### Task to carry out
Using the listing below, retype exactly the lines starting at the one with "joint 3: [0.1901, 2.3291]" and ending at the one with "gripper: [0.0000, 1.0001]", and include both.

### Data below
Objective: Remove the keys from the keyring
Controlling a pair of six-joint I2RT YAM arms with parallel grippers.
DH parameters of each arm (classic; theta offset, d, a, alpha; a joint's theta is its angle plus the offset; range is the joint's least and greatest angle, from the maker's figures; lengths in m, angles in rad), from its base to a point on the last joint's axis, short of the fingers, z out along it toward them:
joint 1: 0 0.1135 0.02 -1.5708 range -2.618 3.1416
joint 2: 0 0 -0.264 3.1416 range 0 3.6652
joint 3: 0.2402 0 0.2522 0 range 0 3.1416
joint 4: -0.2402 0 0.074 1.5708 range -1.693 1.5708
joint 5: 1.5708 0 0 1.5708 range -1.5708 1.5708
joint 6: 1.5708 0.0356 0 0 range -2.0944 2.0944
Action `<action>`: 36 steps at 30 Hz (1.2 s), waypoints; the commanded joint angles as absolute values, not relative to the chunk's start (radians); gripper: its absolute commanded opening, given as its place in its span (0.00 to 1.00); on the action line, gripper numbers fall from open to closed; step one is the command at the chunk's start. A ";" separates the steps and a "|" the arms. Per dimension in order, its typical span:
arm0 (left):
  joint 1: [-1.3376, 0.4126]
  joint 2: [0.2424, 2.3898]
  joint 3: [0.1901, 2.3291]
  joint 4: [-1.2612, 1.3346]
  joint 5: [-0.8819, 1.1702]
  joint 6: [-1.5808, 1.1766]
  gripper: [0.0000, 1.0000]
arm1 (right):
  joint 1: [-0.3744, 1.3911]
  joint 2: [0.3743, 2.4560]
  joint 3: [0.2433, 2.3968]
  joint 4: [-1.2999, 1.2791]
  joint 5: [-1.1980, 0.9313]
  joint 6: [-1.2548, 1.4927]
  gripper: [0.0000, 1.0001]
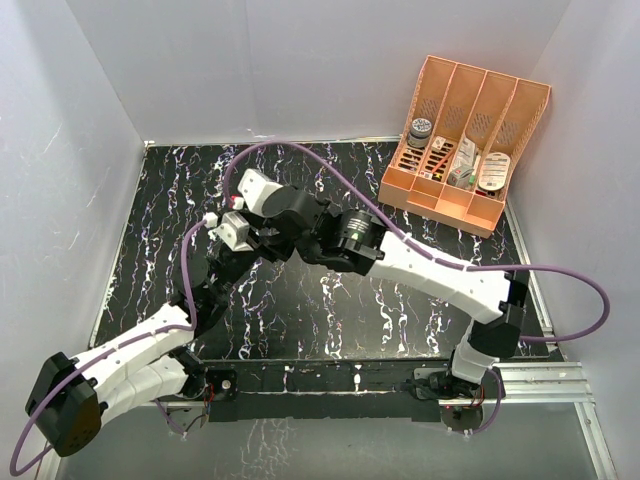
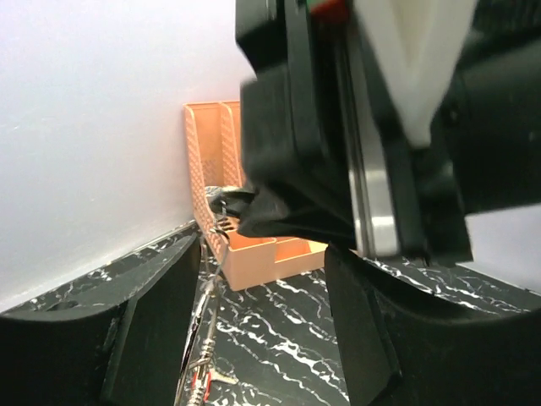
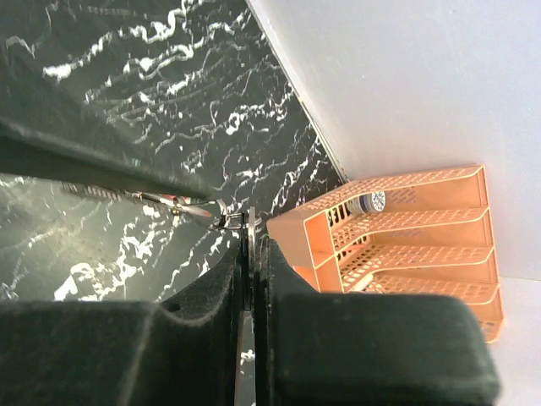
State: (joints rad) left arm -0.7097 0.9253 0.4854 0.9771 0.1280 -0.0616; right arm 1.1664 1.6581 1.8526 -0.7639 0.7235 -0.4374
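In the right wrist view my right gripper [image 3: 253, 244] is shut on the thin silver keyring [image 3: 251, 222], seen edge-on at its fingertips. The keys [image 3: 156, 200] stretch left from the ring in a line, one with a red mark, and run under a dark finger of the other gripper. In the left wrist view my left gripper [image 2: 264, 254] is open wide, and the keys [image 2: 200, 372] hang along the inside of its left finger [image 2: 152, 326]. The right gripper's body fills the top there. From above, both grippers meet mid-table, left [image 1: 272, 243] and right [image 1: 302, 246]; the keys are hidden.
An orange slotted organizer [image 1: 465, 130] with small items stands at the back right corner; it also shows in the left wrist view [image 2: 254, 254] and the right wrist view [image 3: 406, 228]. Purple cables [image 1: 330, 170] arc over the black marbled table [image 1: 330, 320]. White walls enclose it.
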 commanded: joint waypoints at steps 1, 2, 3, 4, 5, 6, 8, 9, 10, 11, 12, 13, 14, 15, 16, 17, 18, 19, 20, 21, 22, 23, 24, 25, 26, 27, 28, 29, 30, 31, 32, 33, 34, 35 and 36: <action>-0.707 0.913 0.438 1.111 0.020 -0.072 0.58 | 1.188 1.657 1.917 -0.821 0.815 -0.460 0.00; -0.708 0.912 0.421 1.144 -0.008 -0.069 0.58 | 1.192 1.655 1.921 -0.816 0.819 -0.459 0.00; -0.708 0.914 0.406 1.173 -0.037 -0.067 0.58 | 1.197 1.654 1.922 -0.812 0.824 -0.460 0.00; -0.707 0.918 0.394 1.194 -0.062 -0.062 0.58 | 1.200 1.653 1.925 -0.806 0.829 -0.461 0.00; -0.707 0.924 0.387 1.214 -0.076 -0.056 0.58 | 1.202 1.652 1.924 -0.801 0.832 -0.463 0.00; -0.707 0.933 0.383 1.235 -0.082 -0.049 0.58 | 1.205 1.652 1.925 -0.796 0.833 -0.463 0.00; -0.709 0.956 0.384 1.246 -0.078 -0.039 0.58 | 1.208 1.653 1.925 -0.787 0.832 -0.464 0.00; -0.708 0.970 0.384 1.251 -0.073 -0.038 0.58 | 1.209 1.654 1.925 -0.783 0.831 -0.465 0.00; -0.709 0.982 0.384 1.260 -0.069 -0.040 0.58 | 1.210 1.655 1.926 -0.779 0.830 -0.465 0.00; -0.709 0.994 0.380 1.277 -0.062 -0.042 0.58 | 1.211 1.655 1.925 -0.776 0.830 -0.465 0.00; -0.709 1.002 0.374 1.295 -0.055 -0.042 0.59 | 1.212 1.654 1.924 -0.774 0.828 -0.464 0.00; -0.709 1.010 0.368 1.317 -0.051 -0.043 0.59 | 1.212 1.652 1.922 -0.770 0.826 -0.462 0.00; -0.709 1.016 0.362 1.336 -0.047 -0.045 0.59 | 1.212 1.650 1.917 -0.765 0.823 -0.461 0.00; -0.709 1.024 0.357 1.351 -0.036 -0.045 0.60 | 1.212 1.645 1.911 -0.758 0.820 -0.460 0.00; -0.708 1.025 0.356 1.361 -0.024 -0.046 0.60 | 1.212 1.641 1.903 -0.751 0.817 -0.459 0.00; -0.708 1.027 0.356 1.366 -0.010 -0.048 0.60 | 1.212 1.637 1.897 -0.745 0.815 -0.459 0.00; -0.709 1.027 0.356 1.368 0.001 -0.049 0.60 | 1.212 1.633 1.892 -0.740 0.813 -0.458 0.00; -0.709 1.028 0.356 1.367 0.006 -0.052 0.60 | 1.212 1.628 1.887 -0.735 0.811 -0.457 0.00; -0.709 1.028 0.354 1.368 0.005 -0.054 0.60 | 1.212 1.626 1.882 -0.730 0.810 -0.457 0.00; -0.710 1.028 0.351 1.372 0.002 -0.053 0.60 | 1.211 1.622 1.879 -0.724 0.807 -0.456 0.00; -0.711 1.029 0.347 1.379 -0.005 -0.052 0.60 | 1.213 1.618 1.876 -0.721 0.803 -0.456 0.00; -0.710 1.029 0.343 1.385 -0.009 -0.052 0.60 | 1.212 1.617 1.872 -0.717 0.801 -0.454 0.00; -0.710 1.031 0.343 1.391 -0.013 -0.050 0.60 | 1.213 1.614 1.869 -0.714 0.798 -0.453 0.00; -0.710 1.032 0.343 1.393 -0.014 -0.049 0.60 | 1.212 1.610 1.866 -0.713 0.795 -0.452 0.00; -0.710 1.034 0.345 1.390 -0.014 -0.049 0.58 | 1.212 1.609 1.864 -0.710 0.795 -0.450 0.00; -0.711 1.036 0.350 1.386 -0.014 -0.047 0.57 | 1.212 1.607 1.863 -0.709 0.793 -0.450 0.00; -0.711 1.039 0.352 1.385 -0.012 -0.045 0.56 | 1.212 1.605 1.862 -0.707 0.794 -0.448 0.00; -0.710 1.043 0.353 1.388 -0.012 -0.044 0.56 | 1.212 1.602 1.863 -0.707 0.792 -0.447 0.00; -0.710 1.047 0.352 1.394 -0.016 -0.043 0.55 | 1.213 1.602 1.864 -0.707 0.791 -0.445 0.00; -0.710 1.053 0.353 1.401 -0.019 -0.043 0.55 | 1.213 1.599 1.863 -0.707 0.789 -0.443 0.00; -0.711 1.059 0.353 1.411 -0.022 -0.044 0.55 | 1.213 1.597 1.860 -0.706 0.786 -0.440 0.00; -0.710 1.064 0.353 1.420 -0.025 -0.045 0.55 | 1.213 1.596 1.859 -0.706 0.785 -0.439 0.00; -0.710 1.070 0.354 1.432 -0.026 -0.047 0.55 | 1.214 1.594 1.855 -0.704 0.783 -0.438 0.00; -0.709 1.077 0.355 1.443 -0.025 -0.049 0.55 | 1.212 1.594 1.852 -0.704 0.782 -0.436 0.00; -0.709 1.082 0.359 1.448 -0.024 -0.051 0.55 | 1.213 1.593 1.850 -0.704 0.784 -0.436 0.00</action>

### The answer
  joint 3: [0.1901, 2.3291]
  joint 4: [-1.2612, 1.3346]
  joint 5: [-0.8819, 1.1702]
  joint 6: [-1.5808, 1.1766]
  gripper: [0.0000, 1.0000]
arm1 (right):
  joint 1: [-0.3744, 1.3911]
  joint 2: [0.3743, 2.4560]
  joint 3: [0.2433, 2.3968]
  joint 4: [-1.2999, 1.2791]
  joint 5: [-1.1980, 0.9313]
  joint 6: [-1.2548, 1.4927]
  gripper: [0.0000, 1.0001]

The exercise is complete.